WHAT TO PRODUCE
Needed from the data below: all lines that contain the word "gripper".

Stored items
____
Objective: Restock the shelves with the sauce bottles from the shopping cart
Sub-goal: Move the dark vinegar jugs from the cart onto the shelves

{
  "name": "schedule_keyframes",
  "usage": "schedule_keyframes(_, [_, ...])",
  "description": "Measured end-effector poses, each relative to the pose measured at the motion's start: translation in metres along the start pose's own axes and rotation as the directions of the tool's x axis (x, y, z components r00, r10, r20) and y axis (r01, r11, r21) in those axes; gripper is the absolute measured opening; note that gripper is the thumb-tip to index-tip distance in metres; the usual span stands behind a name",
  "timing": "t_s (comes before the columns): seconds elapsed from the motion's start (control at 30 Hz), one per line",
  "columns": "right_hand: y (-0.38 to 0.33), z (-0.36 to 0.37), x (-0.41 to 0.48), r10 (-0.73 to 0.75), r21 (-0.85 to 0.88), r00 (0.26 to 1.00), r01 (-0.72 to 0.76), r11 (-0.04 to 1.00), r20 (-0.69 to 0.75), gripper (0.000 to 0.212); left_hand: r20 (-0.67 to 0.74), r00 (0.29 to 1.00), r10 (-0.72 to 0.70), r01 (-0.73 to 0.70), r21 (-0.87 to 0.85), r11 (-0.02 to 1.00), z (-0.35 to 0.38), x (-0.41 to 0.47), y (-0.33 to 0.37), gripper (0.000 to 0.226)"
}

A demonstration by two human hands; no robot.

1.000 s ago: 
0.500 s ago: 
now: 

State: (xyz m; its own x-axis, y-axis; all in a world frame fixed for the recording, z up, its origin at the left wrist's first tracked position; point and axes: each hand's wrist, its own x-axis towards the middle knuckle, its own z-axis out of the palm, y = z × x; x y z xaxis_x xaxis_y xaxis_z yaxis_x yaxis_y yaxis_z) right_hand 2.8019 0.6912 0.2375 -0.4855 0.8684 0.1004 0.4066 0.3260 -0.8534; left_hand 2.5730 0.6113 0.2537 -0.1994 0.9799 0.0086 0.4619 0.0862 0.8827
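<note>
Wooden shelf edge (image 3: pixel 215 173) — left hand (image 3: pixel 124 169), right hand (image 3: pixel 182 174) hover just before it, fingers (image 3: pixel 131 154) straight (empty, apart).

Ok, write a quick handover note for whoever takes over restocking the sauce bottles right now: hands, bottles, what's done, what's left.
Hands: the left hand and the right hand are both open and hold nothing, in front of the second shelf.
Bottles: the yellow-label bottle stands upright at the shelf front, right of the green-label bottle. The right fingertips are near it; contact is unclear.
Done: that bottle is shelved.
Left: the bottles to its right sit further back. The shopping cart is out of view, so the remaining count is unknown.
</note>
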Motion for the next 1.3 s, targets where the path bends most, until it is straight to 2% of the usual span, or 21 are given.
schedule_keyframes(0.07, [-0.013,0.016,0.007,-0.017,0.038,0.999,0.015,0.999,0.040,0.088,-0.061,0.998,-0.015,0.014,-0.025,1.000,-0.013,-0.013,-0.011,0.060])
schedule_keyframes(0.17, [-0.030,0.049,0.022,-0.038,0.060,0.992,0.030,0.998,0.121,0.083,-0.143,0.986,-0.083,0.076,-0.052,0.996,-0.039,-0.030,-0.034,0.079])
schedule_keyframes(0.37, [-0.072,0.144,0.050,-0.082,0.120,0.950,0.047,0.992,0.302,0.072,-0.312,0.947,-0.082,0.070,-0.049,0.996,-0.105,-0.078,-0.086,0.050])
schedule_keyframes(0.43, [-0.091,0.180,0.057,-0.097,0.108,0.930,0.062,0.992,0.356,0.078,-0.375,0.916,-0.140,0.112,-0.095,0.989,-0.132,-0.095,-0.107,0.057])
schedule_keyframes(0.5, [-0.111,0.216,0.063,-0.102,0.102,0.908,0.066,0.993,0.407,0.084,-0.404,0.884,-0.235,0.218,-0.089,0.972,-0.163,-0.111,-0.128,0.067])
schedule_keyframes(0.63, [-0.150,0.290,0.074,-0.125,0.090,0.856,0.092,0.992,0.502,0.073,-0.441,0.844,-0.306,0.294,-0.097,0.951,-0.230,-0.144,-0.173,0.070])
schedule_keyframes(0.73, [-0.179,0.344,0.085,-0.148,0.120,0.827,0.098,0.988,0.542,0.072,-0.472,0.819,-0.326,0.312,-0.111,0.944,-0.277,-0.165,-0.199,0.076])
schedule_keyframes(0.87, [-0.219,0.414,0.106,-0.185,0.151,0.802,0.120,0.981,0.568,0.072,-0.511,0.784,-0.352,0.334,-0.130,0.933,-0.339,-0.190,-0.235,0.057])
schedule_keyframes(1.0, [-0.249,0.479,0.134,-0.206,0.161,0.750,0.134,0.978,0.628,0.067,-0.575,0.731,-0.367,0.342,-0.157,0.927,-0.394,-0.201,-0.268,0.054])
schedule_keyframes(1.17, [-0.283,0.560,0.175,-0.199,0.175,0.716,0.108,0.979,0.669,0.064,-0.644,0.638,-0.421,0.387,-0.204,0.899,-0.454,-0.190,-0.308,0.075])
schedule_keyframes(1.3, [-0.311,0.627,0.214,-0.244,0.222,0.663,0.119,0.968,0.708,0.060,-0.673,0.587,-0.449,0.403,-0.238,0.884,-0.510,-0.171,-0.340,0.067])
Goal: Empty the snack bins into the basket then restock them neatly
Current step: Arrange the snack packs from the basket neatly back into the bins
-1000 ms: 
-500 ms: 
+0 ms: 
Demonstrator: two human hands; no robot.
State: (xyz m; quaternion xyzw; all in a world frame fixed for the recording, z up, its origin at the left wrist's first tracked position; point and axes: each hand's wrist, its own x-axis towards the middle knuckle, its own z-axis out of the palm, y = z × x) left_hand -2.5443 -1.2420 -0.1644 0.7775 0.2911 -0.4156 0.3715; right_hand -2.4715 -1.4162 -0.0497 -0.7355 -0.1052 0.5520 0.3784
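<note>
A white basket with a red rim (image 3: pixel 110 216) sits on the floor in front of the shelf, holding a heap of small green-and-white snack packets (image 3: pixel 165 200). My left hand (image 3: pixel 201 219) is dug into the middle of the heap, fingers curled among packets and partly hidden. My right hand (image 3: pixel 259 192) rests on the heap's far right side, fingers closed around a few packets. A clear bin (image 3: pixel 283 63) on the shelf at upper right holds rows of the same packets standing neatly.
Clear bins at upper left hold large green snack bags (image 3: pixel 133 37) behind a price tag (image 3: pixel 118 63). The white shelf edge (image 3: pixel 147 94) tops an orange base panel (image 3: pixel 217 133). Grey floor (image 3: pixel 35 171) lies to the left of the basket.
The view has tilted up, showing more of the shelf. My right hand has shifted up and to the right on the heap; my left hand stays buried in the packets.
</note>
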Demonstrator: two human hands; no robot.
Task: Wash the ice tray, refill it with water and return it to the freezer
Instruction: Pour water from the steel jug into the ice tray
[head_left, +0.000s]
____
RESPONSE TO THIS TASK
  "description": "Measured end-effector poses, each relative to the pose measured at the motion's start: translation in metres along the start pose's own axes and rotation as the directions of the tool's x axis (x, y, z components r00, r10, r20) and y axis (r01, r11, r21) in those axes; gripper is the absolute measured opening; note that gripper is the thumb-tip to index-tip distance in metres; the usual span stands behind a name",
  "columns": "right_hand: y (-0.38 to 0.33), z (-0.36 to 0.37), x (-0.41 to 0.48), r10 (-0.73 to 0.75), r21 (-0.85 to 0.88), r00 (0.26 to 1.00), r01 (-0.72 to 0.76), r11 (-0.04 to 1.00), r20 (-0.69 to 0.75), gripper (0.000 to 0.212); left_hand: r20 (-0.67 to 0.74), r00 (0.29 to 1.00), r10 (-0.72 to 0.70), r01 (-0.73 to 0.70), r21 (-0.87 to 0.85), r11 (-0.02 to 1.00), z (-0.35 to 0.38), x (-0.41 to 0.47), y (-0.33 to 0.37), gripper (0.000 to 0.226)"

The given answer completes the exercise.